▶ [Work to complete]: Your task is to copy each line of the records that includes the string "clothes".

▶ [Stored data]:
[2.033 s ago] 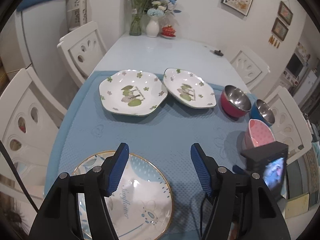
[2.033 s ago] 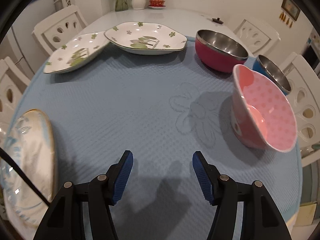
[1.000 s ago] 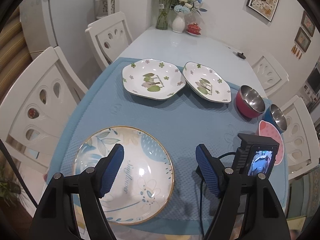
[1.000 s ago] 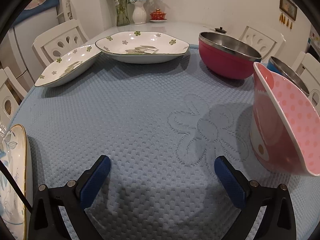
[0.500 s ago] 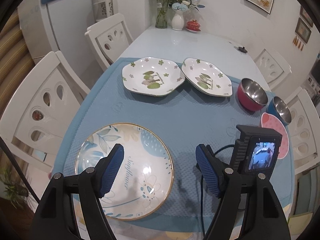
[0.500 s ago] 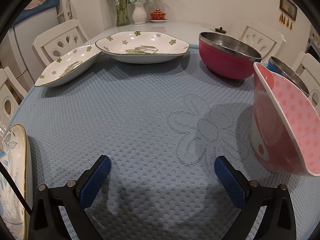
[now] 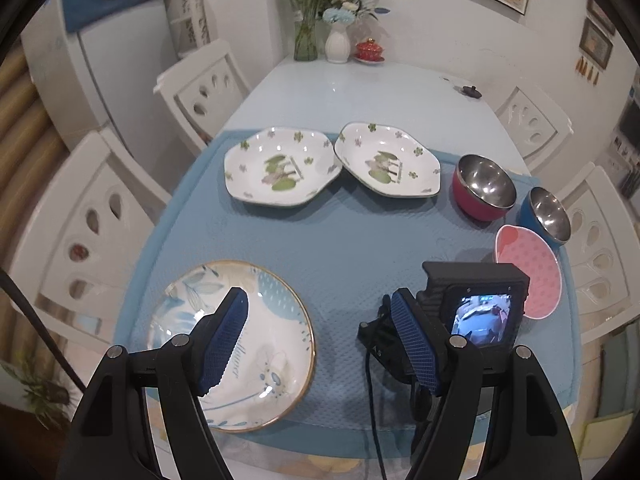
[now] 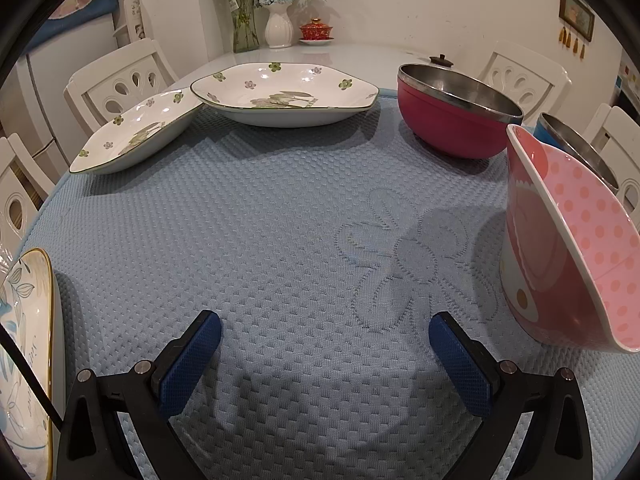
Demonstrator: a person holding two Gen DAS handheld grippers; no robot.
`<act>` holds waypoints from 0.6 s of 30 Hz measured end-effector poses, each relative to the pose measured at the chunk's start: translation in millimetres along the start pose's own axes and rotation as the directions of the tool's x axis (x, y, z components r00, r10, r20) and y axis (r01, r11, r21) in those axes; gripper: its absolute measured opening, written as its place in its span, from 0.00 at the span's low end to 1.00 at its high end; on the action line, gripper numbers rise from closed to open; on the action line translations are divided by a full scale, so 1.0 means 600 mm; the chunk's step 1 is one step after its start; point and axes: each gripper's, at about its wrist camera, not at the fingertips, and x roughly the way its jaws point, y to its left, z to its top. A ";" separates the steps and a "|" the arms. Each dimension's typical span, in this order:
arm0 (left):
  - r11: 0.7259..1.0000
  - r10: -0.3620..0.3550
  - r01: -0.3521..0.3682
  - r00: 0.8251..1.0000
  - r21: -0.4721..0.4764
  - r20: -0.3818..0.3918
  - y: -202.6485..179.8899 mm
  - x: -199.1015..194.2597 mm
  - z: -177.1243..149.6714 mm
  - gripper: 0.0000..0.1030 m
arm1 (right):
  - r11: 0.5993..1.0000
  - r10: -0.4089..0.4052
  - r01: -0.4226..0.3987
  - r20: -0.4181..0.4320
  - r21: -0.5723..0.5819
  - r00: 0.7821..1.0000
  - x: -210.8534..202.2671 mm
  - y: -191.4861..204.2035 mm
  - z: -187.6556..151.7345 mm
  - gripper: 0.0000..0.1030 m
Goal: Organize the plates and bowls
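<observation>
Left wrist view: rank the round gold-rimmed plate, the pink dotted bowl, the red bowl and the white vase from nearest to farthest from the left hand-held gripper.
1. Round gold-rimmed plate, just below the left hand-held gripper, at its left finger.
2. Pink dotted bowl, right, beyond the right hand-held gripper's camera.
3. Red bowl, farther back on the right.
4. White vase, at the table's far end.

The middle of the blue mat [image 8: 280, 248] lies bare, giving open room from the near edge up to the far row. That row bars the back: two leaf plates [image 7: 282, 172] [image 7: 387, 165] touching, then the red bowl [image 7: 482, 188] and blue bowl [image 7: 546, 214]. The pink bowl [image 8: 568, 240] crowds the right side; the round plate [image 7: 240, 340] fills the near left. Chairs [image 7: 80, 232] flank the bench.
</observation>
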 end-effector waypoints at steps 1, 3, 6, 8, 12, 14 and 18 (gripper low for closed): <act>1.000 0.011 -0.011 1.000 0.013 0.006 -0.005 -0.005 0.003 0.71 | 1.000 0.000 0.000 0.000 0.000 1.000 0.001 0.001 0.000 1.00; 0.999 0.026 -0.026 1.000 0.032 0.012 -0.010 -0.012 0.006 0.71 | 1.000 0.000 0.000 0.000 0.000 1.000 0.000 0.000 0.000 1.00; 0.998 0.040 -0.040 0.999 0.046 0.015 -0.012 -0.015 0.008 0.71 | 1.000 0.000 0.000 0.000 0.000 1.000 0.000 0.000 0.000 1.00; 0.998 0.043 -0.043 0.999 0.047 0.009 -0.012 -0.016 0.008 0.71 | 1.000 0.000 0.000 0.000 0.000 1.000 0.000 0.000 0.000 1.00; 0.999 0.041 -0.041 0.999 0.034 -0.008 -0.006 -0.012 0.007 0.71 | 1.000 0.000 0.000 0.000 0.000 1.000 0.000 0.000 0.000 1.00; 0.999 0.039 -0.038 0.999 0.030 -0.013 -0.004 -0.011 0.006 0.71 | 1.000 0.000 0.000 0.000 0.000 1.000 0.000 0.000 0.000 1.00; 0.999 0.035 -0.034 0.999 0.030 -0.012 -0.006 -0.013 0.004 0.71 | 1.000 0.000 0.000 0.000 0.000 1.000 0.000 0.000 0.000 1.00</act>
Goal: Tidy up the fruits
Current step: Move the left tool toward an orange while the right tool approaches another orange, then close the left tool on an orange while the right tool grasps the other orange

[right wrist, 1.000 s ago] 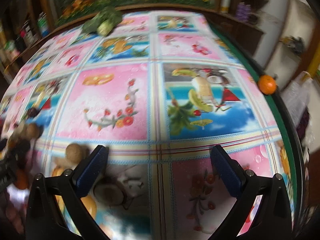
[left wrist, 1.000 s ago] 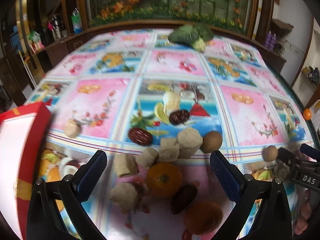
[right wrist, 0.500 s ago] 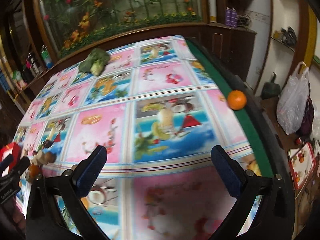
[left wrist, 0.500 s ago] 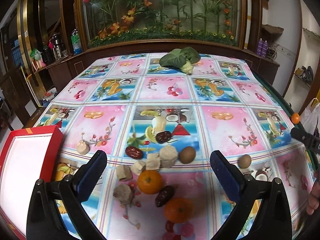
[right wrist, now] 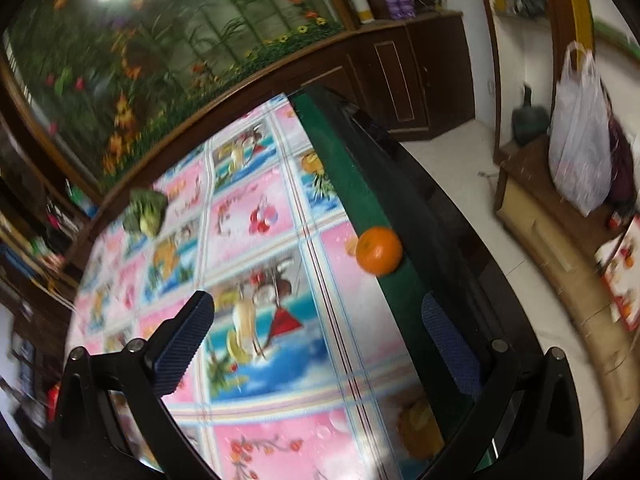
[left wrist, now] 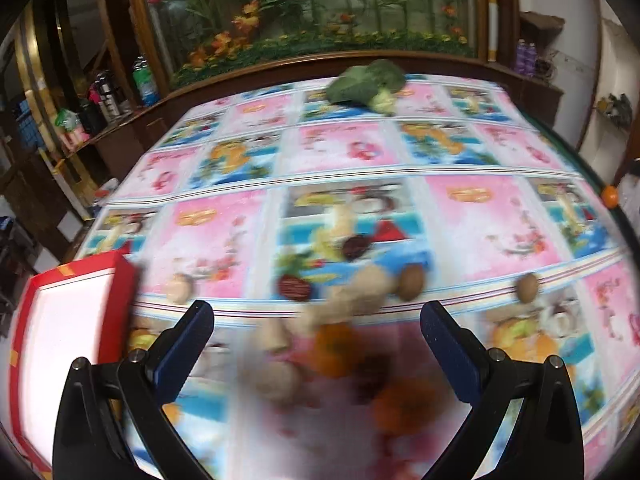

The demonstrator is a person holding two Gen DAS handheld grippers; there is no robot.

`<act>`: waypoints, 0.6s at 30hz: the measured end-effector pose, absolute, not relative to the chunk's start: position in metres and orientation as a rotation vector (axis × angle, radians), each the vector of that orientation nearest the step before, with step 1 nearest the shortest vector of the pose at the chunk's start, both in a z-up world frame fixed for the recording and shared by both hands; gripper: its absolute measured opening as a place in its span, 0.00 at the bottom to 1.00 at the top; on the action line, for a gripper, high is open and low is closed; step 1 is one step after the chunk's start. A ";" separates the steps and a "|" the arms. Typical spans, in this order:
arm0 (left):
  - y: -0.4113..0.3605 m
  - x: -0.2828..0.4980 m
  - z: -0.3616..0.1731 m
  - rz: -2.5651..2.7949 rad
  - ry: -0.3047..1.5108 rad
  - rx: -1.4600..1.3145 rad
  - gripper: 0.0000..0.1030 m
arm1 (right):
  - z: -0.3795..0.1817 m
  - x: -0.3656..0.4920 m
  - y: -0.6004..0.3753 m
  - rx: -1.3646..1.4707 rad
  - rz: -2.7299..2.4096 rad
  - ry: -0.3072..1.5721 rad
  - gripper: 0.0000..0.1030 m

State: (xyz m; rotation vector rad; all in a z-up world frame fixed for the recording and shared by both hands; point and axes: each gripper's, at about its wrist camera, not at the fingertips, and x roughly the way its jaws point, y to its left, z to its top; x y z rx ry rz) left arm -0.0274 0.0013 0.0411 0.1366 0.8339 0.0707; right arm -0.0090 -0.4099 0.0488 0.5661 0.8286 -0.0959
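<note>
On the table [left wrist: 492, 232], under a fruit-print cloth, the loose fruit lies in a cluster directly ahead of the left tongs [left wrist: 316, 340], whose jaws stand wide apart with nothing between them. Nearest the tongs, two orange fruits [left wrist: 336, 346] and some pale beige lumps [left wrist: 370, 288] are heavily blurred; their exact contact with one another cannot be judged. Beyond them sit two dark red dates [left wrist: 294, 287], a brown round fruit [left wrist: 411, 282] beside the beige lumps, and a second brown fruit [left wrist: 527, 288] well apart to the right. A red box [left wrist: 120, 280] with a white interior rests at the left table edge, empty as far as shown. A leafy green vegetable [left wrist: 366, 84] lies at the far end.

Right tongs [right wrist: 316, 340] are likewise wide and empty, held above the table's right edge. A single orange [right wrist: 378, 250] sits on the green border strip [right wrist: 340, 152], ahead of and apart from the tongs. A white plastic bag [right wrist: 580, 140] stands on a low cabinet beyond.
</note>
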 end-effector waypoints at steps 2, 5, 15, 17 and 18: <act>0.023 -0.028 0.045 0.117 0.829 0.145 0.99 | 0.046 0.001 -0.414 0.615 -0.079 0.843 0.97; 0.055 -0.033 0.052 0.167 0.825 0.126 0.99 | 0.040 0.015 -0.417 0.664 -0.151 0.858 0.89; 0.138 -0.047 0.049 0.326 0.869 0.027 0.99 | 0.011 0.041 -0.400 0.417 -0.343 0.948 0.54; 0.136 -0.053 0.047 0.317 0.872 0.014 0.99 | 0.009 0.043 -0.396 0.372 -0.349 0.954 0.51; 0.133 -0.056 0.047 0.306 0.875 0.011 0.99 | 0.009 0.044 -0.392 0.337 -0.359 0.957 0.48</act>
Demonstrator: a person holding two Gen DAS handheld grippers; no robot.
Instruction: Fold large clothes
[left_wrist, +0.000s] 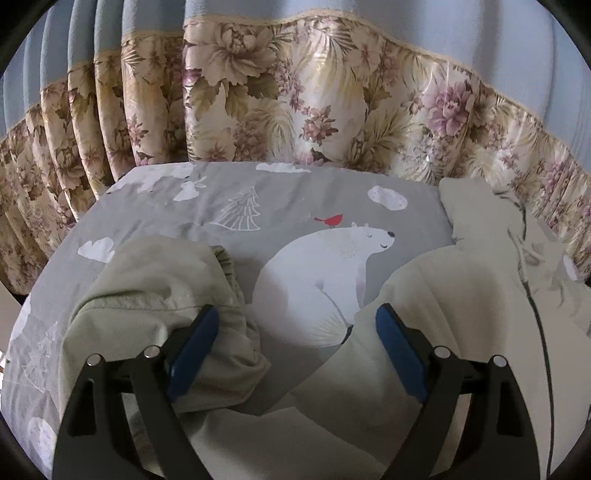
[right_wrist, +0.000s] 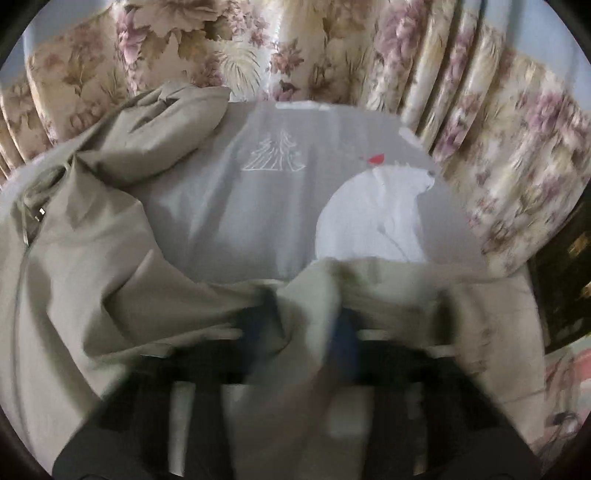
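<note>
A pale green jacket (left_wrist: 443, 288) lies crumpled on a grey bed sheet (left_wrist: 295, 192) printed with a polar bear. One sleeve (left_wrist: 159, 280) with an elastic cuff lies at the lower left of the left wrist view. My left gripper (left_wrist: 295, 314) hangs open just above it, its left blue pad (left_wrist: 195, 343) over the sleeve's end and its right pad over the jacket's body, nothing gripped. In the blurred right wrist view, my right gripper (right_wrist: 303, 317) is shut on a bunched fold of the jacket (right_wrist: 92, 258), and the cloth hides most of its pads.
A floral curtain (left_wrist: 295, 92) hangs close behind the bed's far edge and wraps round to the right (right_wrist: 480, 110). Bare sheet (right_wrist: 229, 206) shows between the jacket's parts. Dark furniture (right_wrist: 565, 280) stands beyond the bed at the right.
</note>
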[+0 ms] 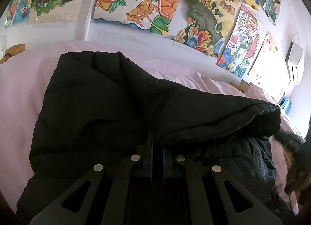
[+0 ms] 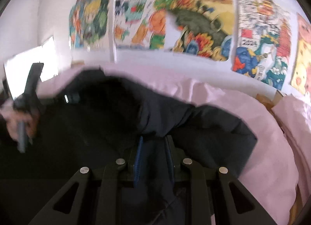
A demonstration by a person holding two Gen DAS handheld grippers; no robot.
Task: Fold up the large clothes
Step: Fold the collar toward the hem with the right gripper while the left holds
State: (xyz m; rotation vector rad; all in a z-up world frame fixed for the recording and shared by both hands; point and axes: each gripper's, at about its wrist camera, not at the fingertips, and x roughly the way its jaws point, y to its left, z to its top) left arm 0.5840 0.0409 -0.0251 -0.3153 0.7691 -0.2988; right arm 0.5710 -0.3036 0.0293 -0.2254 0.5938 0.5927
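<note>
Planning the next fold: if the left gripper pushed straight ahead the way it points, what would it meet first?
The black puffer jacket itself: the left gripper has its jaws shut on its fabric, which bulges directly ahead. Beyond lie the pink bedsheet and, probably farther, the poster wall.

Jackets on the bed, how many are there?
1 that I can tell: a black puffer jacket on the pink sheet, gripped by the left tool and the right tool. Folds may hide another.
</note>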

▶ [Your solution]:
Instruction: Fold large clothes
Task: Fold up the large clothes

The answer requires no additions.